_What you are asked to do_
Return each line of the material below exactly. Begin at the first and end on the line with "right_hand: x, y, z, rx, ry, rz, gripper".

_Data shown_
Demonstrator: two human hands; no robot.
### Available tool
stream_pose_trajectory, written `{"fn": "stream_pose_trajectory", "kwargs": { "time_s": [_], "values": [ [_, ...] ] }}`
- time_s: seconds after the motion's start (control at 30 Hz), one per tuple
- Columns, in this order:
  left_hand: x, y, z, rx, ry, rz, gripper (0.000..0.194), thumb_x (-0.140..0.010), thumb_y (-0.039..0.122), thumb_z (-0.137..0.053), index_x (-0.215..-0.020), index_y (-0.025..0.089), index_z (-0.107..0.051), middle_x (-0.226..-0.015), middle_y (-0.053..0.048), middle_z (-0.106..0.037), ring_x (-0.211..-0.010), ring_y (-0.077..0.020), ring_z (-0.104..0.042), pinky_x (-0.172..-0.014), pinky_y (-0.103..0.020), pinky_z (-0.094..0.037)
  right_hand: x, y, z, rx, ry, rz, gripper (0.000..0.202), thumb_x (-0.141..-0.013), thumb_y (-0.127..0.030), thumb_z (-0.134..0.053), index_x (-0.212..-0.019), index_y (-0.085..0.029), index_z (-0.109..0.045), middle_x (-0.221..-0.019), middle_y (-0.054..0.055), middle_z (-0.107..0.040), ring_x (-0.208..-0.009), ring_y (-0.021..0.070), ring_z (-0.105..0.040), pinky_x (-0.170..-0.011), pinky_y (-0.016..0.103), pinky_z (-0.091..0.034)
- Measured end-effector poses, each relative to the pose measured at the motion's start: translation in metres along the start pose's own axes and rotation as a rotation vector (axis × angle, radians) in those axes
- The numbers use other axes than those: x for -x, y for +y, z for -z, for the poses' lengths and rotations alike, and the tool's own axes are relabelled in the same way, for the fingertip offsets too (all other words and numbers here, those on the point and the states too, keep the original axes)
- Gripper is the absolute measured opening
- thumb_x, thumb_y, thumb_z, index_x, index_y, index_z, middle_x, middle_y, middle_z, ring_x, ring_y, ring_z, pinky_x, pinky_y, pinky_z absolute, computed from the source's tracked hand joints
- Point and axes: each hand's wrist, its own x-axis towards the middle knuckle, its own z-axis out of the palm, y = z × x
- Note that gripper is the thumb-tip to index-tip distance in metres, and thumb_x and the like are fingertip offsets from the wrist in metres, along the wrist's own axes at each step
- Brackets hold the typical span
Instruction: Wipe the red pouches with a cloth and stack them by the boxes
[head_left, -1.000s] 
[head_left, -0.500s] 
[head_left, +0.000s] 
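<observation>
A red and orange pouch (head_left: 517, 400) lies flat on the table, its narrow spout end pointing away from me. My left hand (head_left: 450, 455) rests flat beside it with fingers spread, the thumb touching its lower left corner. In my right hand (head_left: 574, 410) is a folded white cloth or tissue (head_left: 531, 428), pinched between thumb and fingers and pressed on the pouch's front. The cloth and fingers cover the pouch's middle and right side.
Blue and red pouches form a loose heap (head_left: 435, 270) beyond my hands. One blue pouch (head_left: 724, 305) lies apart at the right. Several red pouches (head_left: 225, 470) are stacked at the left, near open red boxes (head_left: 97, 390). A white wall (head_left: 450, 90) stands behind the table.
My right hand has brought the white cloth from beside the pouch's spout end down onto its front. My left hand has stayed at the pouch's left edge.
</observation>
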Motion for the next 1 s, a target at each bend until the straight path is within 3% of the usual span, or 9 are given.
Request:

_Exercise response_
Demonstrator: two human hands; no robot.
### Available tool
stream_pose_trajectory, written `{"fn": "stream_pose_trajectory", "kwargs": { "time_s": [_], "values": [ [_, ...] ] }}`
- time_s: seconds after the motion's start (control at 30 Hz), one per tuple
- Columns, in this order:
  left_hand: x, y, z, rx, ry, rz, gripper (0.000..0.194), thumb_x (-0.140..0.010), thumb_y (-0.039..0.122), thumb_z (-0.137..0.053), index_x (-0.215..-0.020), index_y (-0.025..0.089), index_z (-0.107..0.051), middle_x (-0.226..-0.015), middle_y (-0.053..0.048), middle_z (-0.106..0.037), ring_x (-0.211..-0.010), ring_y (-0.077..0.020), ring_z (-0.104..0.042), pinky_x (-0.172..-0.014), pinky_y (-0.103..0.020), pinky_z (-0.094..0.037)
  right_hand: x, y, z, rx, ry, rz, gripper (0.000..0.202), thumb_x (-0.141..-0.013), thumb_y (-0.127..0.030), thumb_z (-0.134..0.053), index_x (-0.212..-0.019), index_y (-0.085..0.029), index_z (-0.109..0.045), middle_x (-0.221..-0.019), middle_y (-0.054..0.055), middle_z (-0.107..0.040), ring_x (-0.208..-0.009), ring_y (-0.021..0.070), ring_z (-0.105..0.040), pinky_x (-0.170..-0.011), pinky_y (-0.016..0.103), pinky_z (-0.091..0.034)

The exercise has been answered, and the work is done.